Tidak berhenti sampai di situ, prosesi masih dilanjutkan dengan menembak bendera berwarna merah yang terpasang diujung tiang bambu yang berdiri di tengah – tengah halaman rumah adat. Dalam prosesi ini, senapan yang digunakan adalah senapan penabur, alat berburu yang sangat lekat dengan kehidupan masyarakat dayak.

Prosesi Agog da ulung buaya juga diwarnai dengan tradisi sabung ayam, dan bermain ‘trampoline’, dimana para tetua dan tokoh – tokoh adat berdiri di atas lembaran kulit binatang atau kulit kayu yang dijahit dan diletakkan tepat di tengah – tengah rumah adat. Secara beramai – ramai, kulit kayu tersebut selanjutnya diayunkan ke atas dan ke bawah, sehingga orang yang ada di atasnya ikut melompat seperti sedang bermain trampholine.

Selain karena Mubes dan Ilau dinilai sebagai acara besar, prosesi Agog da ulung buaya yang dilaksanakan dalam acara pembukaan ini juga bertujuan untuk mengingatkan masyarakat Dayak Okolod, terutama para generasi muda agar tidak lupa dengan akar budayanya sendiri.

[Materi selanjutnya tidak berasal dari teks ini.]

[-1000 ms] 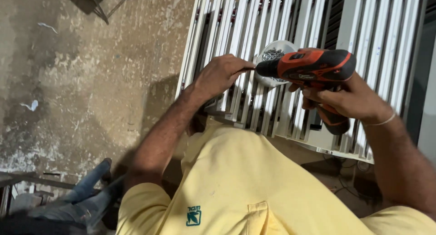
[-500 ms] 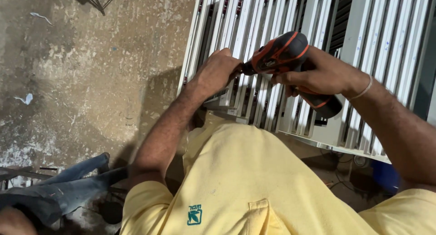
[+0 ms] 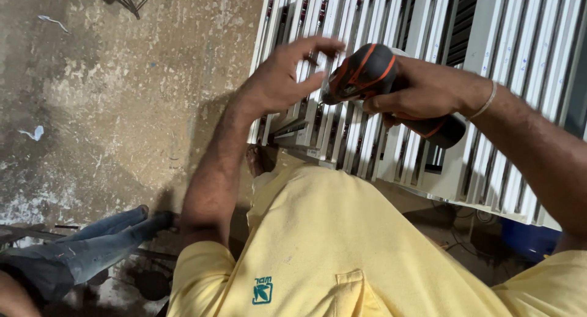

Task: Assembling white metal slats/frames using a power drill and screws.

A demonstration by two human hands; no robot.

Itulah sekilas tentang prosesi Agog da ulung buaya, sebuah tradisi tua yang harus dijaga dan dilestarikan sebagai khazanah dan kekayaan bangsa Indonesia. Lain ladang lain belalang, lain lubuk lain ikannya. Masing – masing daerah memiliki adat istiadatnya masing – masing, mari kita saling menghormati dan menghargainya.